Bill Shapiro wanted to be a disc jockey. And as host of KCUR's long-running popular-music program, “Cyprus Avenue,” he managed to do that for 40 years (though he never quit his day job as an attorney).

After wrapping the show’s final episode, and ahead of a special event in his honor with Kelly Hunt at the Folly Theater on Friday night, Shapiro sat on the other side of the microphone for a conversation with “Up to Date” host Steve Kraske. Joining them was the program’s longtime producer, Ron Jones (who is also KCUR’s director of community engagement). Here is much of that conversation.

STEVE KRASKE: What a ride it’s been. Congratulations on just an absolutely amazing run.

BILL SHAPIRO: Thank you.

KRASKE: How tough is this for you to bring this show to an end?

SHAPIRO: Actually, it isn't that tough.

KRASKE: That's not the answer I expected.

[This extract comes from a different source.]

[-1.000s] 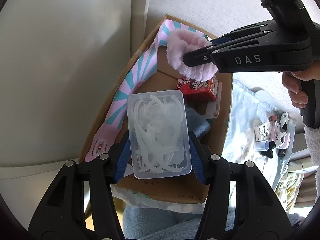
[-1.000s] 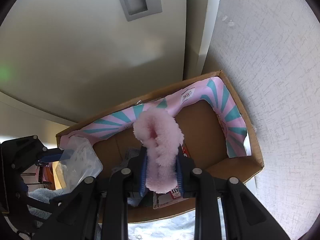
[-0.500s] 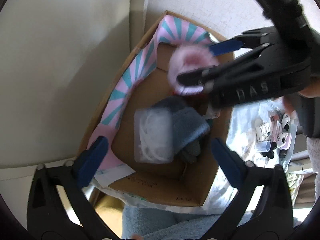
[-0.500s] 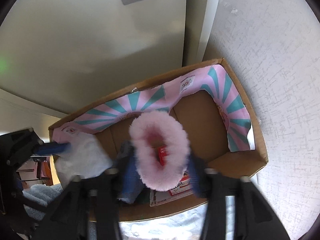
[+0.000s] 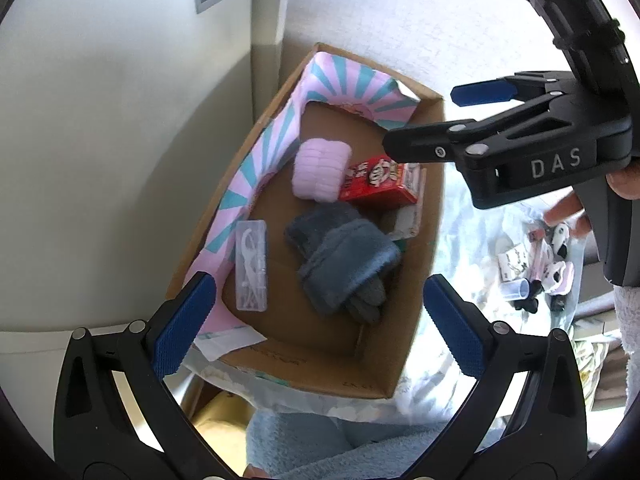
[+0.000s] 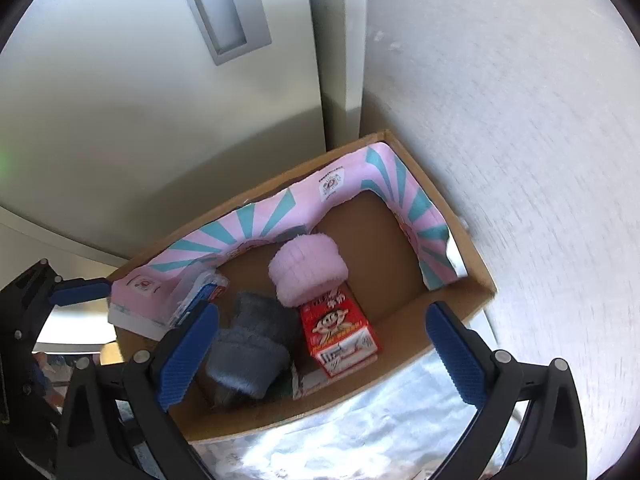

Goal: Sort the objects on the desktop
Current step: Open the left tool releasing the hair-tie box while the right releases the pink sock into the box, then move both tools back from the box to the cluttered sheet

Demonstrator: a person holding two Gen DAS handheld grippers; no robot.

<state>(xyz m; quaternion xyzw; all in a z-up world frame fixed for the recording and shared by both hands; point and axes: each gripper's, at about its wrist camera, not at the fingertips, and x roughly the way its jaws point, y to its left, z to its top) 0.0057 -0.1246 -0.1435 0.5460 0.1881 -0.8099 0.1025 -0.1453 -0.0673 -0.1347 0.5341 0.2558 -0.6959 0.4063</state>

SHAPIRO: After 40 years, I've kind of run the route so to speak. I'm proud of what I've done, and I don't feel the need to be on the air every week.

KRASKE: Ron, you were his producer when you were first at KCUR.

JONES: I started at KCUR in January of 1980 and soon after became producer of “Cyprus Avenue.” I did that until 1993, and then moved to Boston and subsequently Chicago and the Detroit area and I was gone for 20 years. And then I came back in 2013 –

SHAPIRO: And guess who was still on the air?

Credit KCUR 89.3
Bill Shapiro in 1991 — 13 years into his run as host of 'Cyprus Avenue.'

JONES: Bill was still on the air. Even for those 20 years I was gone, Bill and I were still in contact.

KRASKE: You know, Bill, you're such a unusual combination of vocations: lawyer and disc jockey. You're covering all corners of your brain, I think, by doing that.

SHAPIRO: I guess. I think of them fairly separately. The lawyer thing was to earn a living and to give me the money to buy the music that I play on “Cyprus Avenue.” The “Cyprus Avenue” thing was clearly my lifelong passion.

KRASKE: So how many CDs and record albums do you own?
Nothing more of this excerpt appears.